DATA FOR REVIEW:

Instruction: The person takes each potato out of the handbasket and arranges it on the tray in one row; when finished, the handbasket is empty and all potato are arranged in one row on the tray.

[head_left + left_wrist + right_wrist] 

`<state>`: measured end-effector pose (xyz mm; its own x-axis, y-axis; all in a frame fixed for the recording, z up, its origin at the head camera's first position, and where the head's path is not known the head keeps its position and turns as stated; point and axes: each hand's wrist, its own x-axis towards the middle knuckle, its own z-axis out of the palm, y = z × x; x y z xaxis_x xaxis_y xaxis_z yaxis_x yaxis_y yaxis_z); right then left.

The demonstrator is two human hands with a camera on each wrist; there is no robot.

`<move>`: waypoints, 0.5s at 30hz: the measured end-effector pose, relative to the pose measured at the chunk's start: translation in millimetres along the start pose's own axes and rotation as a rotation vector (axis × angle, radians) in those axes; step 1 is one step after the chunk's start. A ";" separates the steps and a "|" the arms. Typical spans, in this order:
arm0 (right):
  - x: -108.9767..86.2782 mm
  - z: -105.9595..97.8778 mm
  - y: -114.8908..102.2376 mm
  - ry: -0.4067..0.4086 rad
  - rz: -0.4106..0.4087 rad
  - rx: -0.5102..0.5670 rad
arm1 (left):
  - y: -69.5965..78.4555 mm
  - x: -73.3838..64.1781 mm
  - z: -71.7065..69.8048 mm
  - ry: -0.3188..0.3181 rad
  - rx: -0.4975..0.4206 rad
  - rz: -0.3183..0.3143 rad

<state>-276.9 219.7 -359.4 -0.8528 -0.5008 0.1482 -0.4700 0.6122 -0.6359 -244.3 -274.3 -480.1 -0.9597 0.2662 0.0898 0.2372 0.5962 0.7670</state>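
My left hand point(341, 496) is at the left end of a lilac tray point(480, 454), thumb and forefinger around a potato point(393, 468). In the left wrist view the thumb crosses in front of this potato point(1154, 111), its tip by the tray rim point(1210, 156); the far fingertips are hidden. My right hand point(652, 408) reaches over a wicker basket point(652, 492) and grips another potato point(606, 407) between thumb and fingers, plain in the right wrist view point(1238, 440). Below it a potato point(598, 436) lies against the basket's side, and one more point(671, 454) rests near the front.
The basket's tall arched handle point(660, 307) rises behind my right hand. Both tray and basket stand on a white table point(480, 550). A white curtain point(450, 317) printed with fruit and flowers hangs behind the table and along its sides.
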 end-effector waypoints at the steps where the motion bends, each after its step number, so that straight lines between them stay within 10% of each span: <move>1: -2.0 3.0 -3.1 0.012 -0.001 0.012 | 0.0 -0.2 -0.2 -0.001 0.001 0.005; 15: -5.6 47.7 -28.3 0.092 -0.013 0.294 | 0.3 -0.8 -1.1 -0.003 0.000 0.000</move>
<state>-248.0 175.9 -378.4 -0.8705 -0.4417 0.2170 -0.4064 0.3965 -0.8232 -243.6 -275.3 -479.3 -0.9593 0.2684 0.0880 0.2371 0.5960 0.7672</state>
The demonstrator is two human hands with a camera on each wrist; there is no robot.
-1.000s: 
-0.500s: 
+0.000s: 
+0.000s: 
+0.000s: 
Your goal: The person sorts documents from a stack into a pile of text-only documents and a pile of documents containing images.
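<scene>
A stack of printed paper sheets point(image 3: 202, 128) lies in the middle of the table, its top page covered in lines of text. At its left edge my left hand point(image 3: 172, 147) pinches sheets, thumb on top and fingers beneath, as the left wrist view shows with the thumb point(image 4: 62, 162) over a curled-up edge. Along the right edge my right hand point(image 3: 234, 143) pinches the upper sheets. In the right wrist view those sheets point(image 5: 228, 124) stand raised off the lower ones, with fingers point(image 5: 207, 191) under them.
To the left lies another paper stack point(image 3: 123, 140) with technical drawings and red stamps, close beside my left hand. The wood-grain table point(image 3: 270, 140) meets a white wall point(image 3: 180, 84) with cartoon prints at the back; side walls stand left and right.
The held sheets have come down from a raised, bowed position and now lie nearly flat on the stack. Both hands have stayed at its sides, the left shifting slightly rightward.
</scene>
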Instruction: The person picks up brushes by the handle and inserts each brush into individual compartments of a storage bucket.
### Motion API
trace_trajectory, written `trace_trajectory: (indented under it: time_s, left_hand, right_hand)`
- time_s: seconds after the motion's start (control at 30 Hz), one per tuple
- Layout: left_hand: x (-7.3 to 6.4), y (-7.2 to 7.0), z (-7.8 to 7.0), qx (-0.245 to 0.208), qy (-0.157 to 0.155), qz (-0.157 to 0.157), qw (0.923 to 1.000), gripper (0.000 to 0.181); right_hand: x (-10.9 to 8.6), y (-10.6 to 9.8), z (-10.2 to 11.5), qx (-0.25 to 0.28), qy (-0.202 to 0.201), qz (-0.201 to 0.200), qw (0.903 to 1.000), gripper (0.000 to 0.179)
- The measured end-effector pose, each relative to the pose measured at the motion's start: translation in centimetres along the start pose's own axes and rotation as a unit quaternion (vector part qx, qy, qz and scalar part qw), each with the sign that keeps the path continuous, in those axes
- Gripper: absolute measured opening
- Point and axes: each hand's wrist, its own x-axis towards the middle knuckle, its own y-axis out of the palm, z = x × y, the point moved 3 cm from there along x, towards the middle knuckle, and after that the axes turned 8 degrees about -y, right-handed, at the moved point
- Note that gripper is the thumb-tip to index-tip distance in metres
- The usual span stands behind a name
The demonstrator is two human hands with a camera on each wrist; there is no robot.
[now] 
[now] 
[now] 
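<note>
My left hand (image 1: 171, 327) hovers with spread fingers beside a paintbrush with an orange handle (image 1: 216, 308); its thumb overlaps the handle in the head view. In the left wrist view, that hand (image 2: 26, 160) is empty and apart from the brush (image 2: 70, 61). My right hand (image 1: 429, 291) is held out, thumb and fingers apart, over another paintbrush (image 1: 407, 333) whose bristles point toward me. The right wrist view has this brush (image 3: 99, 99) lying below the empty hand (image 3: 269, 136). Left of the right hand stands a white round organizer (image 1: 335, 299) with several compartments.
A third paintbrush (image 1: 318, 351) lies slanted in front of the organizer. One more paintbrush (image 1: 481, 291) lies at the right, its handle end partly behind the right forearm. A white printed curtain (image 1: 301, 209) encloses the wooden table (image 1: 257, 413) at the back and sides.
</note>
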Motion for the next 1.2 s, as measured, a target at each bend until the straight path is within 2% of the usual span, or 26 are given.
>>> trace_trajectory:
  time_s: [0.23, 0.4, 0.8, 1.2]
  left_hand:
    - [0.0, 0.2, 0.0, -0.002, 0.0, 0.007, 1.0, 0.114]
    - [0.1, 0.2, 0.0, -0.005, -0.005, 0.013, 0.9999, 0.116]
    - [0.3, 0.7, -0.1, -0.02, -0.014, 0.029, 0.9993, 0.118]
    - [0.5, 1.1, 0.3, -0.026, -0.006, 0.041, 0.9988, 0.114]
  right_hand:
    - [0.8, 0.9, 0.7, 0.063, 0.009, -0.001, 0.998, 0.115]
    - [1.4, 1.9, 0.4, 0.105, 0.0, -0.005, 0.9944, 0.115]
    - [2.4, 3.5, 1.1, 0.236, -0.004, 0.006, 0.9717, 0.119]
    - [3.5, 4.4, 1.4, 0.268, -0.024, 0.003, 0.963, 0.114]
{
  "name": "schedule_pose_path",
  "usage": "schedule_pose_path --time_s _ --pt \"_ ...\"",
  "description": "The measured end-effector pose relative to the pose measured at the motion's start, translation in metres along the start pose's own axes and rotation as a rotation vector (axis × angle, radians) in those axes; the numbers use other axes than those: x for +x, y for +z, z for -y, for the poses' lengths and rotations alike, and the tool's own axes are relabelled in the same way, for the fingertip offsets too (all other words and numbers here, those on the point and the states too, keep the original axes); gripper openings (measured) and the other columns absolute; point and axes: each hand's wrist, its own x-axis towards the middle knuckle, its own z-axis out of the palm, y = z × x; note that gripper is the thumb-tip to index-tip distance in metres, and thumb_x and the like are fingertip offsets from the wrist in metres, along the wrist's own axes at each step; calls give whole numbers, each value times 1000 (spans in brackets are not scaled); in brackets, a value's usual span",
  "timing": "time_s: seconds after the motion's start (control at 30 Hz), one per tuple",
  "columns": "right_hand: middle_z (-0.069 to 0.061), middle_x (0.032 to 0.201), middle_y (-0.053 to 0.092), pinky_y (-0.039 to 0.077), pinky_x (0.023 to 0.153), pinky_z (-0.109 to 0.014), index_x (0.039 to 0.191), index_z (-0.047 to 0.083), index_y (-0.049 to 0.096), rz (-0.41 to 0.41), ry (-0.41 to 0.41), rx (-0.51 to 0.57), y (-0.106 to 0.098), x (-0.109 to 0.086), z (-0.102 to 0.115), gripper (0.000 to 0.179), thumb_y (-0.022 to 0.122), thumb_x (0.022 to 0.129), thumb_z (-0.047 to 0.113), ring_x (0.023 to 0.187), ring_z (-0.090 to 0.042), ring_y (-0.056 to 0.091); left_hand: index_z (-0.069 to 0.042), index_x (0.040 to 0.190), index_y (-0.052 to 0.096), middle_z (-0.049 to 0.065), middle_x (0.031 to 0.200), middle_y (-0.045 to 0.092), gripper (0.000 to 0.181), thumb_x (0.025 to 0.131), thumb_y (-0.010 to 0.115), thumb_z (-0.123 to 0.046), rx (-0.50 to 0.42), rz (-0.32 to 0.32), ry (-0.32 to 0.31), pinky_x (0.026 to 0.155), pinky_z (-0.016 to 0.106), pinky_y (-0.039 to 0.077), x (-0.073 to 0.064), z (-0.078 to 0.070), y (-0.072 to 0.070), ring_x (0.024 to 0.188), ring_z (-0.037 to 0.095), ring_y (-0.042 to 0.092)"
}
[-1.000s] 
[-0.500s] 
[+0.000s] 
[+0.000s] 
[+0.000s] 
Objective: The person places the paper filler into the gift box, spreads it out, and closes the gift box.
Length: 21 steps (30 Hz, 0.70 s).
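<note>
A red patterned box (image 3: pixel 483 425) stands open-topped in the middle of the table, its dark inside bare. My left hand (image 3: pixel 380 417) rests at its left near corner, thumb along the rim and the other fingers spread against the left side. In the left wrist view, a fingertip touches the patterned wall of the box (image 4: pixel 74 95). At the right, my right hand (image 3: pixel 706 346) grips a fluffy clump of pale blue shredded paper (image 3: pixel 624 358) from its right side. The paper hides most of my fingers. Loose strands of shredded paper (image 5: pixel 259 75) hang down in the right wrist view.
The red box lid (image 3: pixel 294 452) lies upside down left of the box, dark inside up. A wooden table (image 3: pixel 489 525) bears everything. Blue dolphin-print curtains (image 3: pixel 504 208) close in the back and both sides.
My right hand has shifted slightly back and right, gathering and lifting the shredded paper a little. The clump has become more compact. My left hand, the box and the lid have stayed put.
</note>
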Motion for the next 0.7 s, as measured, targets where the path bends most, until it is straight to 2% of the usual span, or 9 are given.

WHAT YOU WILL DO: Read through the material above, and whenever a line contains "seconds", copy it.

RESPONSE BOX:
- time_s: seconds after the motion's start (control at 30 Hz), one per tuple
  "timing": "time_s: seconds after the motion's start (control at 30 Hz), one per tuple",

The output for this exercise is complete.